Galveston College is wise to invest in student housing. It meets a market demand driven by an increasing number of students who want an “authentic” college experience without the sticker shock.

And it’s a start in an initiative to find affordable housing for students in a city where that’s getting more elusive all the time.

Building dormitories makes Galveston College competitive. And what’s good for the college is good for the island and county, where employers depend on a skilled and educated workforce supplied by community colleges.

Although community colleges are offering high-quality education at affordable tuition, they’re learning that a lot of students aren’t considering them because they couldn’t offer housing. With that realization comes a building boom of student housing at community colleges.

In 2000, 225 community colleges across the country offered dormitories on their campuses, according to the Community College Review, which cited a report in Diverse Issues in Higher Education. By 2010, that number had increased to 260 schools. Just two years later, in 2012, that number had risen sharply to 391 two-year institutions, according to the report.

“If the numbers are any indication, demand for campus housing at community colleges is on the rise,” according to the report.

As The Daily News reported Thursday, Galveston College has contracted with Sullivan Brothers Builders to oversee construction of a student housing project on the campus at the corner of 39th Street and Avenue R. Construction on the Abe & Annie Seibel Student Housing building will start this summer and will take about a year to complete, Sullivan Brothers Builders said.

Detailed plans for the housing still are under development and how many students the development will accommodate isn’t yet determined, Galveston College officials said.

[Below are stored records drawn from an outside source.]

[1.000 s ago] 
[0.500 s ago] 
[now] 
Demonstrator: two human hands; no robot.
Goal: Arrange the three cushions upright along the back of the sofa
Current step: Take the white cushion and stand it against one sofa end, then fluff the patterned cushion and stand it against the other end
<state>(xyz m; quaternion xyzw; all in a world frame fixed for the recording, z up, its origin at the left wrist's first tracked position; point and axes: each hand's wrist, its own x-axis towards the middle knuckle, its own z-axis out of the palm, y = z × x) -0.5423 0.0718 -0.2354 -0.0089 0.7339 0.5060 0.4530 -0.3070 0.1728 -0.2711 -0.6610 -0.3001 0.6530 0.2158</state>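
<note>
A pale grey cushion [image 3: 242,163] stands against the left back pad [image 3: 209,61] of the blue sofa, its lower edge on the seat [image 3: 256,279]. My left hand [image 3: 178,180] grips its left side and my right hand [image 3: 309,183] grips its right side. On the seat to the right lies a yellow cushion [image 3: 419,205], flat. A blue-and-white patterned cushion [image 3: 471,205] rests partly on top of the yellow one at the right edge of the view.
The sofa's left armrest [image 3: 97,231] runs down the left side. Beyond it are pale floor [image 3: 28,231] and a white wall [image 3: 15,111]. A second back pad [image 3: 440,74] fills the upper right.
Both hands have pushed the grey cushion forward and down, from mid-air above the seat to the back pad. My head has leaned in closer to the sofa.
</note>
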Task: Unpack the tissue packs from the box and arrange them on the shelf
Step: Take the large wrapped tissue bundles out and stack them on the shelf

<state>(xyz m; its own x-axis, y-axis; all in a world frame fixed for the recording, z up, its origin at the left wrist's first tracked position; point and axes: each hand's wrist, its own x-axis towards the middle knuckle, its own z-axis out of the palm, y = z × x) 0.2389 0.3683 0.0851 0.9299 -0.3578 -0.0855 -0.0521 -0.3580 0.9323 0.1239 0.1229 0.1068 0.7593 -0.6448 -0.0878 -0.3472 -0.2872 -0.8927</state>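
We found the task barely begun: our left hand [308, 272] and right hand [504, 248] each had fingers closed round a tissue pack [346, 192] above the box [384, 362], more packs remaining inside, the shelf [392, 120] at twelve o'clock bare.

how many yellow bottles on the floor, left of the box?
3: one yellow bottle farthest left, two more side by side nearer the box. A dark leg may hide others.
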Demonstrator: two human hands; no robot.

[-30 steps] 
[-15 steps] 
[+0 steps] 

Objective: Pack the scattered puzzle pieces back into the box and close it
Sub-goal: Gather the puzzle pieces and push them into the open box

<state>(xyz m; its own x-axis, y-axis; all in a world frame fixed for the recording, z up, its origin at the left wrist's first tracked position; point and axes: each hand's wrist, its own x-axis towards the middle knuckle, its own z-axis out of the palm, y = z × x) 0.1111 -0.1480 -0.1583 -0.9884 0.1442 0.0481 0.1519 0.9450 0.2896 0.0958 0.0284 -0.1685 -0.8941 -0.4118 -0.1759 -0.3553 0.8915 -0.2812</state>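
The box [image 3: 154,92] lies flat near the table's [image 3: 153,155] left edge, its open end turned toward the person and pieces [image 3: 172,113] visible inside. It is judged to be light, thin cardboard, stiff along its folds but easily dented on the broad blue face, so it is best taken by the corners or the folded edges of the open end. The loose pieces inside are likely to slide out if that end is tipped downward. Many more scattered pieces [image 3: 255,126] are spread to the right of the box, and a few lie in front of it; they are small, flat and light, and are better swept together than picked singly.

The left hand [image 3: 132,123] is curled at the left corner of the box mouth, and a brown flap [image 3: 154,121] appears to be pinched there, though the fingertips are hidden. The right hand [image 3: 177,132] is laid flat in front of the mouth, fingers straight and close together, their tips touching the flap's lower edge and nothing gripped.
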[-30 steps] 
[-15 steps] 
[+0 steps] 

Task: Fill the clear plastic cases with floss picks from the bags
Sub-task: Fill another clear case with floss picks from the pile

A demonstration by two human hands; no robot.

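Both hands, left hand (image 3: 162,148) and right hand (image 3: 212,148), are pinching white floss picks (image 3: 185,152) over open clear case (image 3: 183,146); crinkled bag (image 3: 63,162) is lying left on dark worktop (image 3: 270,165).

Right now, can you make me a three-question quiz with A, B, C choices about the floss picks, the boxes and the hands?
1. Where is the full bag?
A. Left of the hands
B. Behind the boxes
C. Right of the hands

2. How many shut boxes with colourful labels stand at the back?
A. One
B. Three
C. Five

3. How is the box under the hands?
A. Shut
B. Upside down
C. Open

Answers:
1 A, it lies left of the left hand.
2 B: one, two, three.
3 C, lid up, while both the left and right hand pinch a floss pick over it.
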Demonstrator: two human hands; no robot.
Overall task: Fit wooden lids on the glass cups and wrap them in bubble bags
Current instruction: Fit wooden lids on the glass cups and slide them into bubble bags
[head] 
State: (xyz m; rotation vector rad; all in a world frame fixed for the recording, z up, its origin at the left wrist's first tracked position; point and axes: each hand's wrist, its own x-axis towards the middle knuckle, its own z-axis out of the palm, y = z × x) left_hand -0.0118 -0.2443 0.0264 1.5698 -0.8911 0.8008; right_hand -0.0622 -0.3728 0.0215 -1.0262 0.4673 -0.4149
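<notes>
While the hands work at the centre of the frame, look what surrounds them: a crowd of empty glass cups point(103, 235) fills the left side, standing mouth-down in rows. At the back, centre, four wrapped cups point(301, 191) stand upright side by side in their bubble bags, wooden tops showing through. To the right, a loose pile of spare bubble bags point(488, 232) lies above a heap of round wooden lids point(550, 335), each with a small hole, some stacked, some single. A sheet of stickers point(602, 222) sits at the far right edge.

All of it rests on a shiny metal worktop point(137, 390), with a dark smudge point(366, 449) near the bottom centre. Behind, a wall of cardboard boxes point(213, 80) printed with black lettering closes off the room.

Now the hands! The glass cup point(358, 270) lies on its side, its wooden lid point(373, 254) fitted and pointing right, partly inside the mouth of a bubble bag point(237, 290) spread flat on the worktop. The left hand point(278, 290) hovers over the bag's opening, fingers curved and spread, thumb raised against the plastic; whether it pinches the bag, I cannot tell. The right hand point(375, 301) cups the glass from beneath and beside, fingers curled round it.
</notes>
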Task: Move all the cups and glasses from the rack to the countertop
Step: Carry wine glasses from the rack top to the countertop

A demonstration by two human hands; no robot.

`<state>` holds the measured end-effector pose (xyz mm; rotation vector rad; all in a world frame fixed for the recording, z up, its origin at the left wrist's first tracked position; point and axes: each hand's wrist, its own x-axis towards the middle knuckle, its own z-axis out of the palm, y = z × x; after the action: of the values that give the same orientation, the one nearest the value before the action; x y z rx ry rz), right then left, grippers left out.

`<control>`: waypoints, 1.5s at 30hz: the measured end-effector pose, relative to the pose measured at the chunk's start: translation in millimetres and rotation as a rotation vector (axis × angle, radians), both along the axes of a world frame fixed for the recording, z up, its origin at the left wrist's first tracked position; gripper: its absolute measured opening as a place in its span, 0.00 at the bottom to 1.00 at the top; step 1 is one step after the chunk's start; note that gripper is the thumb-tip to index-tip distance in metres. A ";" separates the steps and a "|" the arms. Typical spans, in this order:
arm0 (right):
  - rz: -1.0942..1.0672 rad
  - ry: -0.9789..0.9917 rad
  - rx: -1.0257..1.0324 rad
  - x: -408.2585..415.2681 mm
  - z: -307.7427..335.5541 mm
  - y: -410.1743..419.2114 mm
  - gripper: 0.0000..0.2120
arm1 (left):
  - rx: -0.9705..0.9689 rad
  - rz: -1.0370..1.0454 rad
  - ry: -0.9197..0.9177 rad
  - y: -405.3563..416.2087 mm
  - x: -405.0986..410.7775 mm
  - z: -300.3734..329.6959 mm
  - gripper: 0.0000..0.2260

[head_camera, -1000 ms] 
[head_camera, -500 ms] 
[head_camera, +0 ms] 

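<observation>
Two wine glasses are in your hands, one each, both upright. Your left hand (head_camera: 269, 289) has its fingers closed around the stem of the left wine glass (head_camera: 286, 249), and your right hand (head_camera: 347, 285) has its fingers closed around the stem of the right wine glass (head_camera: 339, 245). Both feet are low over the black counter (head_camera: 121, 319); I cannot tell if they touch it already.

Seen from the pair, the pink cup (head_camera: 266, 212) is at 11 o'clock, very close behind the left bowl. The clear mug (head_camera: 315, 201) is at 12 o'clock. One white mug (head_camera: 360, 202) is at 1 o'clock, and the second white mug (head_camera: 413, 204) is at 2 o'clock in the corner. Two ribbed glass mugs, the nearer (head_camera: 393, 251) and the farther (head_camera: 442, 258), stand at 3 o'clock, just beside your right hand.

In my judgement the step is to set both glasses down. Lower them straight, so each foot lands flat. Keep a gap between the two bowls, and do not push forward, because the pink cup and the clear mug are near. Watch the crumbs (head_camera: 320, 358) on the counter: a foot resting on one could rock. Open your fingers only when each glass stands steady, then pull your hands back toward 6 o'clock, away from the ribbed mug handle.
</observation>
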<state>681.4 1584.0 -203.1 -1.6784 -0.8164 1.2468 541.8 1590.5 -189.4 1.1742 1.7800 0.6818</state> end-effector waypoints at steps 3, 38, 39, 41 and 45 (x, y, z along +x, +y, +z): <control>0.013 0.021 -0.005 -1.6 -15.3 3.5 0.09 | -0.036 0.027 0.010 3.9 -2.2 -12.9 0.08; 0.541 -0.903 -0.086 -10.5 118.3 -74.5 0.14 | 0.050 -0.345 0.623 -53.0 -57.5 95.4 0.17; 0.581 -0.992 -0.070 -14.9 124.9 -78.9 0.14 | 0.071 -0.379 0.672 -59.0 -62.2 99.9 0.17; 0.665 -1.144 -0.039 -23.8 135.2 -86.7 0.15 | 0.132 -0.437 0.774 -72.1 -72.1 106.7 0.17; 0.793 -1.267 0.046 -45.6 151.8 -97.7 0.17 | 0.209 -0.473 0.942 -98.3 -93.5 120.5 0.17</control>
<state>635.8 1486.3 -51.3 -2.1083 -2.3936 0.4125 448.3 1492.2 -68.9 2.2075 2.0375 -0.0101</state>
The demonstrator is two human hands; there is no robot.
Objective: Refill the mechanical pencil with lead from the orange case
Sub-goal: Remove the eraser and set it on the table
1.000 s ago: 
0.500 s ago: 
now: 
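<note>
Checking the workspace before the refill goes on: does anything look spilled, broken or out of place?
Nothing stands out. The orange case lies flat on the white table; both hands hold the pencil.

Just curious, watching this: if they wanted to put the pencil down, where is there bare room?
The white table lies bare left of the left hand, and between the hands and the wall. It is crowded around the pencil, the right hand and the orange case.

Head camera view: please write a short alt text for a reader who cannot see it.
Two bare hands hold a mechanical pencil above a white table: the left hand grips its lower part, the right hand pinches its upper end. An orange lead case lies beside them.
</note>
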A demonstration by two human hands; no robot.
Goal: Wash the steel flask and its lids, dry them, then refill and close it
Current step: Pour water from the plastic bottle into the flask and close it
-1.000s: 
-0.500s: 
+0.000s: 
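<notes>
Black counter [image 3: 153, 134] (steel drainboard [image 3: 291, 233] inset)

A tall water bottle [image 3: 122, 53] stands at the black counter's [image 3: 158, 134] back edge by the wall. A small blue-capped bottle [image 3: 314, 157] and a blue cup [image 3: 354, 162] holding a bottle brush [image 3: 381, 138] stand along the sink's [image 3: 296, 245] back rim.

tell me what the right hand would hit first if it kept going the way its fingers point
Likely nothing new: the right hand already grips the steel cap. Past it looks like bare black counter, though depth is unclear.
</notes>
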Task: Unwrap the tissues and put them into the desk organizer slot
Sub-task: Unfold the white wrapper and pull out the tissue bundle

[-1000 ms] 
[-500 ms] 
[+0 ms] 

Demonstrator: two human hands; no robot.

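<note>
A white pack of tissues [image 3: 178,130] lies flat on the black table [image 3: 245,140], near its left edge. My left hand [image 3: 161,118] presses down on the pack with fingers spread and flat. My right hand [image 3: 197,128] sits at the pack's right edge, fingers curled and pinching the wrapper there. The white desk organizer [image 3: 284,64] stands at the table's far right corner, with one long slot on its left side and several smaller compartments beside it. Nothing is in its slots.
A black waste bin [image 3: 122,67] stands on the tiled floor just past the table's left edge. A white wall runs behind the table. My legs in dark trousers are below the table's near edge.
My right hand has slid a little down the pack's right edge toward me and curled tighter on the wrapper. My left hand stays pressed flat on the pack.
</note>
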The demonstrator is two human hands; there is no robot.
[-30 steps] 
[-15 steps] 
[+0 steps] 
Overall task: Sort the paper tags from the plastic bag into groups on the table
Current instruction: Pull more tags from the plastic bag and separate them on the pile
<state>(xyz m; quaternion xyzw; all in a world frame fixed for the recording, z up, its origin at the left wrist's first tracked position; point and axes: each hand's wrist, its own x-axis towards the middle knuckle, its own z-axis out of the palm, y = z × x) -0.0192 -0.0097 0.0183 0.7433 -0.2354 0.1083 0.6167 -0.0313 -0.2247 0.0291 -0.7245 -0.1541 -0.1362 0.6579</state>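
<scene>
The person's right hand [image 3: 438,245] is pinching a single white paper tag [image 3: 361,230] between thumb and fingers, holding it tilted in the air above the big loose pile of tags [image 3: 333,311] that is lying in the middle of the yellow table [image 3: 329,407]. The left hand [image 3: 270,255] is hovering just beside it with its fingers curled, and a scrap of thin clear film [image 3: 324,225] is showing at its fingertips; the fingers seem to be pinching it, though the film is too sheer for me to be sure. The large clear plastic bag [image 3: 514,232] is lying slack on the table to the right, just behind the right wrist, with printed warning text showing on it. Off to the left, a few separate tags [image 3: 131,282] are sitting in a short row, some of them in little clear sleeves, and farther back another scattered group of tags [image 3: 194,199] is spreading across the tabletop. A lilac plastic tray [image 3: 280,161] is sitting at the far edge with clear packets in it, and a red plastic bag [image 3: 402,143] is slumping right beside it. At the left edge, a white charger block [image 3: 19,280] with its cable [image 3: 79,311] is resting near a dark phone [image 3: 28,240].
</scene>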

Previous plans, however, called for housing that would accommodate about 44 students.

The college will show plans for the project to the public after the College Board of Regents approves them on March 20, officials said.

College officials expect construction costs in the $3 million to $4 million range.

The investment, if it attracts more students, will yield many returns.

Galveston College plays a vital part in helping thousands of area students each year earn a credential or degree, transfer to a university or receive career training. But the value of such colleges extends to the greater community by helping to increase the earnings of its graduates, which benefits the overall local economy while providing skilled workers to local employers, according to the Association of American Colleges & Universities.

And workers who have attended community college tend to earn higher incomes than workers with no postsecondary education; the accumulated earnings of community college-educated workers added an estimated $800 billion to the national economy in 2012, according to the association.

Community colleges operate on a combination of tuition paid by students and appropriations from federal, state and local taxes, representing not just individual, but societal, investments, according to the association.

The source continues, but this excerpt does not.